With guys like this around, it's perhaps no great accomplishment to have made Israel's right-wing government look like jerks in the eyes of the world. The question is to what extent the Israeli public will acknowledge this assessment, or care about it, and to what extent it's likely to influence Israeli policy. In the first category, Yossi Verter at Ha'aretz thinks Bibi Netanyahu will have to dissolve his coalition and form a new one with the more centrist Kadima party, or he will severely damage relations with America, the sine qua non of Israeli security. Ha'aretz is a left-wing paper, but even so, the commentators there seem to be really freaking out this week: Akiva Eldar says Messrs Obama and Netanyahu are "at the point of no return"; Ziv Bar'el says Mr Netanyahu is "endangering Israel's security". Meanwhile, on the right, the Jerusalem Post has been largely silent on the tension since Mr Netanyahu returned from a Washington visit last week widely described as a debacle. On Friday, the paper's Gil Hoffman reported Mr Netanyahu had no intention of dissolving his coalition to bring in Kadima. And editor David Horovitz tried to deflect attention by arguing that the Palestinian leadership was not serious about a peace deal, and thus the issue of Israeli construction in East Jerusalem was a mere side issue.

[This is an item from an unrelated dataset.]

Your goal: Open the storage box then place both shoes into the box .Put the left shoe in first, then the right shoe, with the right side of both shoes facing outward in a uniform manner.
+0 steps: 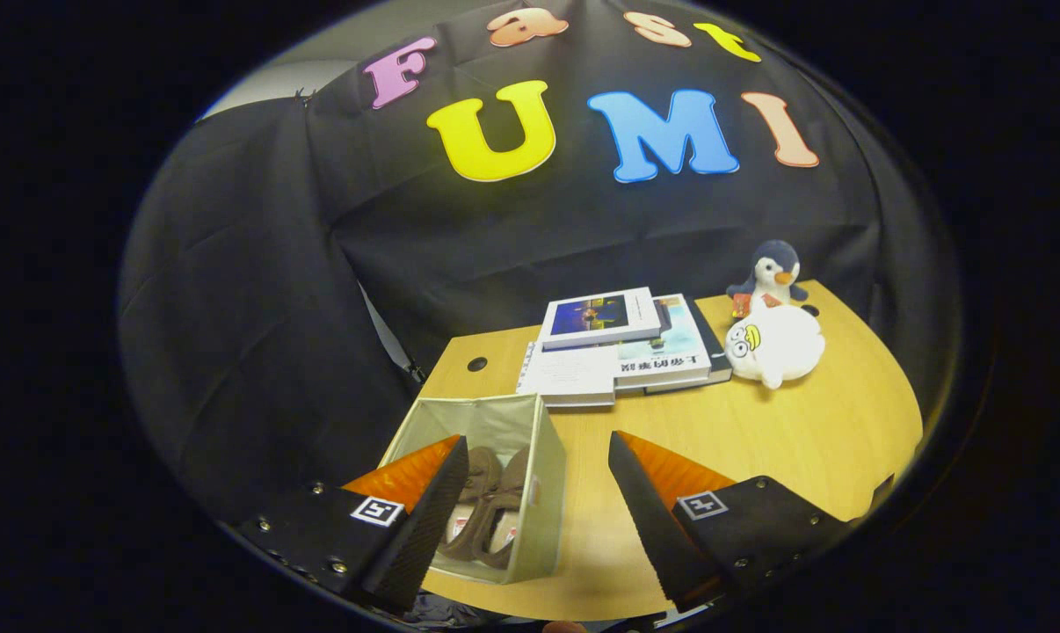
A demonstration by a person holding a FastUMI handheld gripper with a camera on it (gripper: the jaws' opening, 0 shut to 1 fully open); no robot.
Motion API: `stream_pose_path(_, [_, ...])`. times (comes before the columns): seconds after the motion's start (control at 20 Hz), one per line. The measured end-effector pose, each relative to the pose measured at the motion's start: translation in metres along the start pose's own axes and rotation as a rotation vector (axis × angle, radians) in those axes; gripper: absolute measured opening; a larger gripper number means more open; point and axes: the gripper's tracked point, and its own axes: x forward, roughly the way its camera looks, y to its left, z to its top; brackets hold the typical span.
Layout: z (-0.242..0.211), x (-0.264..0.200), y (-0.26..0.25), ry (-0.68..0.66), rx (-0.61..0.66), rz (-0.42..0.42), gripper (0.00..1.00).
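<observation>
Fabric box: beige storage box [543, 492] is open-topped on the wooden table [758, 440], partly behind the left finger.
Shoes: two brown shoes [486, 505] lie side by side inside the box, toes pointing away from the gripper. Can't tell from this angle which is left and which is right, or which side faces outward.
Gripper: gripper [534, 519] hangs above the near edge of the table, fingers spread wide apart, nothing between them. Left finger overlaps the box opening in view; right finger is over bare table beside the box.
Progress: looks essentially done. Box open, both shoes in. Order and orientation can't be verified here.
Left to do: probably nothing but backing off; check shoe alignment if needed.
Clutter: stack of books [618, 347] beyond the box, white plush toy [774, 347] next to the books, penguin plush [772, 274] just behind it. All well apart from the box.
</observation>
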Motion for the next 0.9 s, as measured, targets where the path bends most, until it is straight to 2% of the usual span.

As for how this will influence Israeli policy, that's not clear. Shimon Peres declared it was Mr Netanyahu, not the Americans, who violated previous understandings on construction in East Jerusalem, but Mr Peres is an aging lion of the left and his influence is waning. As for the idea that the Palestinians aren't serious about a peace deal, we've been hearing that excuse for a good 20 years now from the Israeli right, ever since Yasser Arafat and the PLO first recognised Israel's right to exist. In that period, housing for at least 200,000 Jews has been constructed in the West Bank. People are making their own judgments about who's serious about a peace deal, and who isn't.